*ASSIGNMENT:* Each record below needs to be written out exactly as it reads.

*DATA FOR PROCESSING:*
============================================================
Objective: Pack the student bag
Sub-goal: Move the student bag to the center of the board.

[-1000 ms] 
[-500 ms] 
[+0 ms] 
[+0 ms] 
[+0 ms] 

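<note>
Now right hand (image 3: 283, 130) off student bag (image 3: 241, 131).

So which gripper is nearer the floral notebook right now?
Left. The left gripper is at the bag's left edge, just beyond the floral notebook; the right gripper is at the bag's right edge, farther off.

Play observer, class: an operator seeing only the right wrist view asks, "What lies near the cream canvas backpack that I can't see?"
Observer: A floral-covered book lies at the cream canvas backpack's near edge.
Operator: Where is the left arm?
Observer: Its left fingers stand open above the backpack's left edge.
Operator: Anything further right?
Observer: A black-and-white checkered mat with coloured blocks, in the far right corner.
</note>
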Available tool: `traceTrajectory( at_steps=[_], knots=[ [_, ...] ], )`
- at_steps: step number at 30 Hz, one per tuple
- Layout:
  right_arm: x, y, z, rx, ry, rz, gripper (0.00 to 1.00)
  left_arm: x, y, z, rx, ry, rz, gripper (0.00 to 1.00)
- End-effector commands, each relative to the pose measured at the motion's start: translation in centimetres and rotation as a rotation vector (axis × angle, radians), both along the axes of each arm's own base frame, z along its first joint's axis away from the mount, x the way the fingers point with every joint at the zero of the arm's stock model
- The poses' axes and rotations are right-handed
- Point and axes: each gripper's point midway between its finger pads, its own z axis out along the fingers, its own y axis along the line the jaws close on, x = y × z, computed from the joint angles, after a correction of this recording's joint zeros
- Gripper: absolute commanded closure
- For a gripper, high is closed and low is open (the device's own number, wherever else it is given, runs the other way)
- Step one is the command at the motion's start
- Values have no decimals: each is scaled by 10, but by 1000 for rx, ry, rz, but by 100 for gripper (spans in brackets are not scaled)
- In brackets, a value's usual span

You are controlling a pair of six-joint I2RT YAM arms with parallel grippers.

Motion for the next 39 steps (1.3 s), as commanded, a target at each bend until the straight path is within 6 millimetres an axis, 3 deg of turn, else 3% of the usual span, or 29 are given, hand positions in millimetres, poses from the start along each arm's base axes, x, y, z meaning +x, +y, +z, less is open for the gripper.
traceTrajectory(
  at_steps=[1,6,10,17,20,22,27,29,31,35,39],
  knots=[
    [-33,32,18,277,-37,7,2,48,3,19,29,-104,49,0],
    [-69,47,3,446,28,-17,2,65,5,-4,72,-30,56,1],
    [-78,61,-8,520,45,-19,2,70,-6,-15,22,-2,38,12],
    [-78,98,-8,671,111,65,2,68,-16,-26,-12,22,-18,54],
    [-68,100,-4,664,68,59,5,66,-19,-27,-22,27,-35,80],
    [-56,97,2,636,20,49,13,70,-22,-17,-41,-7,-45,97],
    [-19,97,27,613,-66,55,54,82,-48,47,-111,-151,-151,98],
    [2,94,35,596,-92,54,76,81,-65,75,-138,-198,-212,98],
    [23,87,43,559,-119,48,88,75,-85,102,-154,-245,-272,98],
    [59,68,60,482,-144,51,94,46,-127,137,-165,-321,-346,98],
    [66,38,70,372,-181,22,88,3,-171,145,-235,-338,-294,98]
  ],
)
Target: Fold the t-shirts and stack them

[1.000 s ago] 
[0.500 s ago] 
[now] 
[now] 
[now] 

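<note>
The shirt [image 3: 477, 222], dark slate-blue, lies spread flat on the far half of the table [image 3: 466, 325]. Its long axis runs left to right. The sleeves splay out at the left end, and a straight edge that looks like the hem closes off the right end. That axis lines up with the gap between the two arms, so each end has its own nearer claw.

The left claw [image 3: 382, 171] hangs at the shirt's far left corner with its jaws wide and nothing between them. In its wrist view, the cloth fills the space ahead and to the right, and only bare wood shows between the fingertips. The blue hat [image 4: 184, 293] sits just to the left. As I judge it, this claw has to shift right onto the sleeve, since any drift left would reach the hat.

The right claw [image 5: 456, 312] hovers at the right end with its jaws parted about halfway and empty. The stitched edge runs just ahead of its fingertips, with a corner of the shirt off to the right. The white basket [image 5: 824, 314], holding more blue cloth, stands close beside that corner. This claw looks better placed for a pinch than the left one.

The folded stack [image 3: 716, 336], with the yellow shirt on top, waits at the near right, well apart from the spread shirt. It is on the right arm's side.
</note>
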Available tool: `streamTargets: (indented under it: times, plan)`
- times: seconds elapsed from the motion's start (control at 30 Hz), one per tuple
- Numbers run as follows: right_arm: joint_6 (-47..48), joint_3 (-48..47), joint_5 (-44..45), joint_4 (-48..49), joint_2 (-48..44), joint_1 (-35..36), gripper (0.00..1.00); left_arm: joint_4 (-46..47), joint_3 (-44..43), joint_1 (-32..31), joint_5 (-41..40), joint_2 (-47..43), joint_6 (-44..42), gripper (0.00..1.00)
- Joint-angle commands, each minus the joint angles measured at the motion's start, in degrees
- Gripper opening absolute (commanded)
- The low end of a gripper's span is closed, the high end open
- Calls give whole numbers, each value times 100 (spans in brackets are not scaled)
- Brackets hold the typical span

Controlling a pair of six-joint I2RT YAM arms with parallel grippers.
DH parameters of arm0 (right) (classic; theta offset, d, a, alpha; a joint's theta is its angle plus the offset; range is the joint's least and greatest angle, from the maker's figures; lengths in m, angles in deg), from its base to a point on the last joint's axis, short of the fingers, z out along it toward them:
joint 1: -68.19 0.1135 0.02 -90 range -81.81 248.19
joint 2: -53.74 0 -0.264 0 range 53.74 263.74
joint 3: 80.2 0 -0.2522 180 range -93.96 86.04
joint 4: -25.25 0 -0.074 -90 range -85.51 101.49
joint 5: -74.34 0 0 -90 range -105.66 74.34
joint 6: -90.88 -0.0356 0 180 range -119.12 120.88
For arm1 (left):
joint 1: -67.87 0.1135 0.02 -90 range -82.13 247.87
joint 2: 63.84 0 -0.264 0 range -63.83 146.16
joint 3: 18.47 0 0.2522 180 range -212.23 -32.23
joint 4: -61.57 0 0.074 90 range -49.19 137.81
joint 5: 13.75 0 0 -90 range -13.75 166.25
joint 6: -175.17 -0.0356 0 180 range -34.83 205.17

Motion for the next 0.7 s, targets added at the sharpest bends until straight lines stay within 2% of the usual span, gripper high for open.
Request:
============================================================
*EXERCISE RESULT:*
Objective: Pack the student bag
Sub-goal: Move the student bag to the center of the board.

[-1000 ms] 
[-500 ms] 
[+0 ms] 
[+0 ms] 
[+0 ms] 

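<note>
Now right hand (image 3: 283, 130) off student bag (image 3: 241, 131).

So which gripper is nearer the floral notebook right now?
Left. The left gripper is at the bag's left edge, just beyond the floral notebook; the right gripper is at the bag's right edge, farther off.

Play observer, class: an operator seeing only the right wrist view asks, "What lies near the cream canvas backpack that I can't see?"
Observer: A floral-covered book lies at the cream canvas backpack's near edge.
Operator: Where is the left arm?
Observer: Its left fingers stand open above the backpack's left edge.
Operator: Anything further right?
Observer: A black-and-white checkered mat with coloured blocks, in the far right corner.
</note>
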Available tool: `traceTrajectory( at_steps=[_], knots=[ [_, ...] ], )`
- at_steps: step number at 30 Hz, one per tuple
- Layout:
  right_arm: x, y, z, rx, ry, rz, gripper (0.00 to 1.00)
  left_arm: x, y, z, rx, ry, rz, gripper (0.00 to 1.00)
- End-effector commands, each relative to the pose measured at the motion's start: translation in centimetres and rotation as a rotation vector (axis × angle, radians), both along the axes of each arm's own base frame, z along its first joint's axis away from the mount, x the way the fingers point with every joint at the zero of the arm's stock model
- The poses' axes and rotations are right-handed
- Point and axes: each gripper's point midway between its finger pads, its own z axis out along the fingers, its own y axis along the line the jaws close on, x = y × z, computed from the joint angles, after a correction of this recording's joint zeros
- Gripper: absolute commanded closure
- For a gripper, high is closed and low is open (the device's own number, wherever else it is given, runs the other way)
- Step one is the command at the motion's start
- Values have no decimals: each is scaled by 10, but by 1000 for rx, ry, rz, but by 100 for gripper (spans in brackets are not scaled)
- In brackets, a value's usual span

You are controlling a pair of six-joint I2RT YAM arms with parallel grippers.

Motion for the next 39 steps (1.3 s), as commanded, a target at each bend until the straight path is within 6 millimetres an axis, 3 deg of turn, else 3% of the usual span, or 29 are given, hand positions in millimetres, poses from the start along each arm's base axes, x, y, z meaning +x, +y, +z, less is open for the gripper.
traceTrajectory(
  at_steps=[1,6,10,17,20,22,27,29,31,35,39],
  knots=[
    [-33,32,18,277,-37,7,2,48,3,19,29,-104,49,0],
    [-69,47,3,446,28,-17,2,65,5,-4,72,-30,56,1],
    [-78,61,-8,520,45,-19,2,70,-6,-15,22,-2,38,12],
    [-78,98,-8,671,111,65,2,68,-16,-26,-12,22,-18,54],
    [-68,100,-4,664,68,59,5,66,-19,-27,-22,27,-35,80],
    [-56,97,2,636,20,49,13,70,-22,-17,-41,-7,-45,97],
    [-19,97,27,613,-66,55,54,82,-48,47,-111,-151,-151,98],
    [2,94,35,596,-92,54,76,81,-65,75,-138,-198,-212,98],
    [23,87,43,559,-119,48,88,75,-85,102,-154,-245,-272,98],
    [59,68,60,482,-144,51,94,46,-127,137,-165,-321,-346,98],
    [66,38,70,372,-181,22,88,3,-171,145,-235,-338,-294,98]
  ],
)
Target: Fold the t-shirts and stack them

[1.000 s ago] 
[0.500 s ago] 
[now] 
[now] 
[now] 

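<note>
The shirt [image 3: 477, 222], dark slate-blue, lies spread flat on the far half of the table [image 3: 466, 325]. Its long axis runs left to right. The sleeves splay out at the left end, and a straight edge that looks like the hem closes off the right end. That axis lines up with the gap between the two arms, so each end has its own nearer claw.

The left claw [image 3: 382, 171] hangs at the shirt's far left corner with its jaws wide and nothing between them. In its wrist view, the cloth fills the space ahead and to the right, and only bare wood shows between the fingertips. The blue hat [image 4: 184, 293] sits just to the left. As I judge it, this claw has to shift right onto the sleeve, since any drift left would reach the hat.

The right claw [image 5: 456, 312] hovers at the right end with its jaws parted about halfway and empty. The stitched edge runs just ahead of its fingertips, with a corner of the shirt off to the right. The white basket [image 5: 824, 314], holding more blue cloth, stands close beside that corner. This claw looks better placed for a pinch than the left one.

The folded stack [image 3: 716, 336], with the yellow shirt on top, waits at the near right, well apart from the spread shirt. It is on the right arm's side.
</note>
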Available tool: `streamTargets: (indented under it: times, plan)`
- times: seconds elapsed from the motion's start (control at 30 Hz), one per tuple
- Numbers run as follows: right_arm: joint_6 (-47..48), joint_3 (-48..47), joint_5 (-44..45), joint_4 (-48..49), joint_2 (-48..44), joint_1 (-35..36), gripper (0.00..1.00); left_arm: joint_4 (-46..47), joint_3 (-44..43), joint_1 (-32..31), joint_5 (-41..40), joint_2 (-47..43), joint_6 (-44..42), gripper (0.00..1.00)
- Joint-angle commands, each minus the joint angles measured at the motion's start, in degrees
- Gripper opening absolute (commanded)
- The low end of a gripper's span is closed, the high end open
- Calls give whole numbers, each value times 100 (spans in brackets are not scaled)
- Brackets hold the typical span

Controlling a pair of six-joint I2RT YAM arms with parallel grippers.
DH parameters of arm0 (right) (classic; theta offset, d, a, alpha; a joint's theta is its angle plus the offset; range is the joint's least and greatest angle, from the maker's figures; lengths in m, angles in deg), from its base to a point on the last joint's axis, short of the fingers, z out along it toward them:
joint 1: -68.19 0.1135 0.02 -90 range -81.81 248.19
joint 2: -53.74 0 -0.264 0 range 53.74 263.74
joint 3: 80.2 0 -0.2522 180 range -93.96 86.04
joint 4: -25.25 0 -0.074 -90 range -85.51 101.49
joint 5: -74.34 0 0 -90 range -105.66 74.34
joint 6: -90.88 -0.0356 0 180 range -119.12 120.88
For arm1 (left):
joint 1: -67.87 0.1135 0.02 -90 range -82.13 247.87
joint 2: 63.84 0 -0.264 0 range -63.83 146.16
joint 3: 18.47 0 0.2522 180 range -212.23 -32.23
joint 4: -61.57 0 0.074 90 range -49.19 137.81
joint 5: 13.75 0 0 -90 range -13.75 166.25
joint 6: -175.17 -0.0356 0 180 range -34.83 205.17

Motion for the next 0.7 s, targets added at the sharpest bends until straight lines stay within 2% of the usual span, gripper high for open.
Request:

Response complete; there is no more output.